WORK ORDER —
Find the line containing "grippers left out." in the material below; copy that line and all following lines exactly.

INFORMATION SHOWN —
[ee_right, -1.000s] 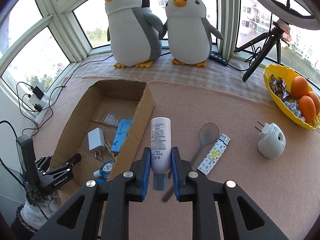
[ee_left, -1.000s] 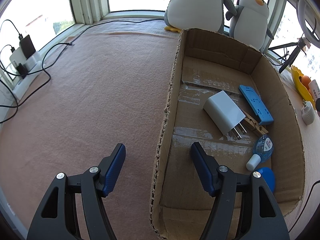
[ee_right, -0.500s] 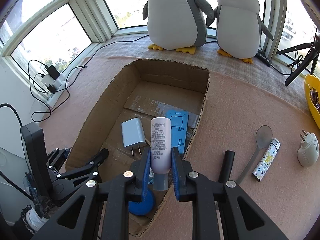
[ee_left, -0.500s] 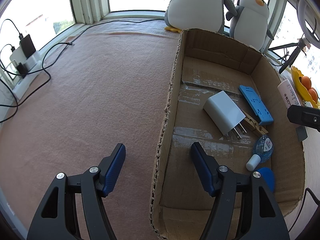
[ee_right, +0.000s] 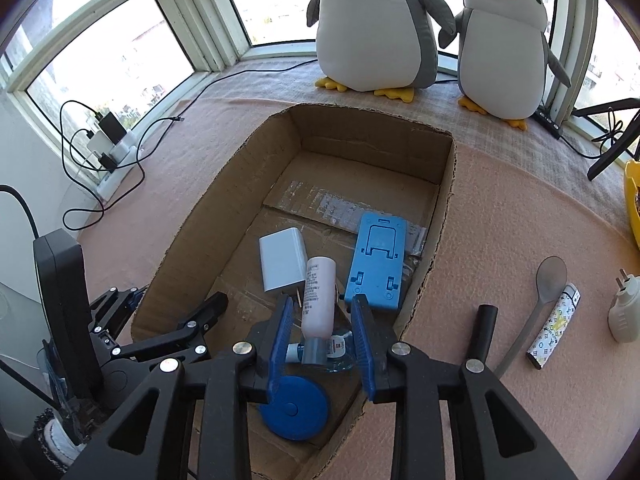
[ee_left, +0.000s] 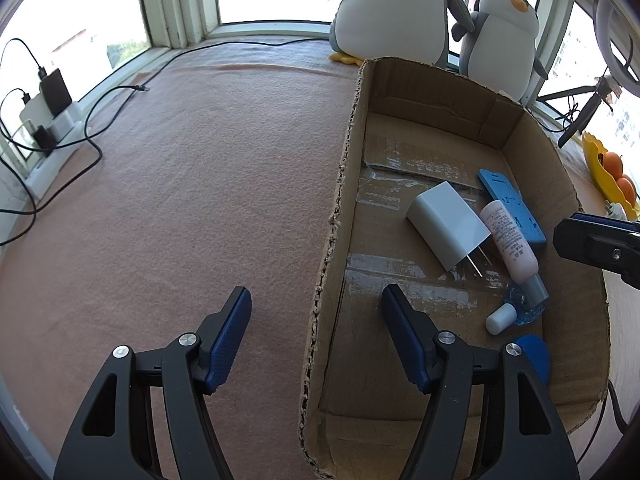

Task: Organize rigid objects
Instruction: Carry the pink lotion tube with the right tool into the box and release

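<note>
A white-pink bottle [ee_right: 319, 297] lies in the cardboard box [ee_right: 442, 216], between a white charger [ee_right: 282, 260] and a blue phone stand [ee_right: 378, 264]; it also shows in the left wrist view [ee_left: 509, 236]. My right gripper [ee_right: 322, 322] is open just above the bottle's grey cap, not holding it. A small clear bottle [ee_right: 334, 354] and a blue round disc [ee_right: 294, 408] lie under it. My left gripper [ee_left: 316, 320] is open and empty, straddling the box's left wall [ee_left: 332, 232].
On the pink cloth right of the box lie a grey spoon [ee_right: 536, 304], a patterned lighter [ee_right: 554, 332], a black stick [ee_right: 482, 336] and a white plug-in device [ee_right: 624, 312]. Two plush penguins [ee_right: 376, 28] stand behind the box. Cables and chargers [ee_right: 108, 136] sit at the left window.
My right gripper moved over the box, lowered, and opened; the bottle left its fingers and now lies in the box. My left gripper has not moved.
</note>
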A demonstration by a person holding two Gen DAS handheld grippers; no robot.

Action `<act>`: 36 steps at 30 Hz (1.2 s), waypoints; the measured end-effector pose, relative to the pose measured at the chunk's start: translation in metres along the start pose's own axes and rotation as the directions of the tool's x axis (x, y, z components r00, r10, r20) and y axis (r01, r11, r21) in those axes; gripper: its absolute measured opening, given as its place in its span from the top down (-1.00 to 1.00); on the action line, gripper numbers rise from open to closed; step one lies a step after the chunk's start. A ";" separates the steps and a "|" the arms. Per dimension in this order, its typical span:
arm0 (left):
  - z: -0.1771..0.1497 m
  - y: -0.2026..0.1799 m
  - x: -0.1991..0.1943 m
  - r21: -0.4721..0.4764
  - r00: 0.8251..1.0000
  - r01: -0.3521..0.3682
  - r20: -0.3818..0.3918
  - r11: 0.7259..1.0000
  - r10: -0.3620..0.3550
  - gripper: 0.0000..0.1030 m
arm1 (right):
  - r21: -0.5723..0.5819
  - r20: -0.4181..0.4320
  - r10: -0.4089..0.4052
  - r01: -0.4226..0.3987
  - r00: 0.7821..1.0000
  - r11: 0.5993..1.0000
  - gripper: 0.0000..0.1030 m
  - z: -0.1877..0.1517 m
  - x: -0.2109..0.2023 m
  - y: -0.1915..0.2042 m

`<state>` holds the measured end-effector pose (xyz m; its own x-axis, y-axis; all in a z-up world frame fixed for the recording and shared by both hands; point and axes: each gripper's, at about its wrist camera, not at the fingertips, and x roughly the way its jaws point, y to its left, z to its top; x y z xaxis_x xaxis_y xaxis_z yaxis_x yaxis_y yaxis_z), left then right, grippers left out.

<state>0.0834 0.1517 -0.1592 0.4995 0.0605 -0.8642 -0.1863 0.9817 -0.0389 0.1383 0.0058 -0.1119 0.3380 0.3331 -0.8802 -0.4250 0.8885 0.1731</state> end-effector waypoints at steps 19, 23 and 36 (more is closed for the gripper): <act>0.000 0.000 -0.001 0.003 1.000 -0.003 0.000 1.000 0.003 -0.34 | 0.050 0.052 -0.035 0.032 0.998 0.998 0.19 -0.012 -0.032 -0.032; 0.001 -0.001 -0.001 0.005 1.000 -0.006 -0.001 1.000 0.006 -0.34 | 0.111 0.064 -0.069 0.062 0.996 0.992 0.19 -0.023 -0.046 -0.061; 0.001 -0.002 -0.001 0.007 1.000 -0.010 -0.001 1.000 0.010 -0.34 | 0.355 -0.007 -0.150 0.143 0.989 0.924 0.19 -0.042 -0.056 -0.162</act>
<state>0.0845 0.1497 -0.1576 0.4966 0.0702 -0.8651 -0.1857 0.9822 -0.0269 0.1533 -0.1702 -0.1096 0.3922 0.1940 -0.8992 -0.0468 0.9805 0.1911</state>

YOUR RESPONSE —
`<state>` holds the measured end-effector pose (xyz m; its own x-axis, y-axis; all in a z-up world frame fixed for the recording and shared by both hands; point and axes: each gripper's, at about its wrist camera, not at the fingertips, and x roughly the way its jaws point, y to its left, z to its top; x y z xaxis_x xaxis_y xaxis_z yaxis_x yaxis_y yaxis_z), left then right, grippers left out.

<state>0.0834 0.1517 -0.1592 0.4995 0.0605 -0.8642 -0.1863 0.9817 -0.0389 0.1383 0.0058 -0.1119 0.3380 0.3331 -0.8802 -0.4250 0.8885 0.1731</state> end-effector waypoints at steps 19, 23 and 36 (more is closed for the gripper): <act>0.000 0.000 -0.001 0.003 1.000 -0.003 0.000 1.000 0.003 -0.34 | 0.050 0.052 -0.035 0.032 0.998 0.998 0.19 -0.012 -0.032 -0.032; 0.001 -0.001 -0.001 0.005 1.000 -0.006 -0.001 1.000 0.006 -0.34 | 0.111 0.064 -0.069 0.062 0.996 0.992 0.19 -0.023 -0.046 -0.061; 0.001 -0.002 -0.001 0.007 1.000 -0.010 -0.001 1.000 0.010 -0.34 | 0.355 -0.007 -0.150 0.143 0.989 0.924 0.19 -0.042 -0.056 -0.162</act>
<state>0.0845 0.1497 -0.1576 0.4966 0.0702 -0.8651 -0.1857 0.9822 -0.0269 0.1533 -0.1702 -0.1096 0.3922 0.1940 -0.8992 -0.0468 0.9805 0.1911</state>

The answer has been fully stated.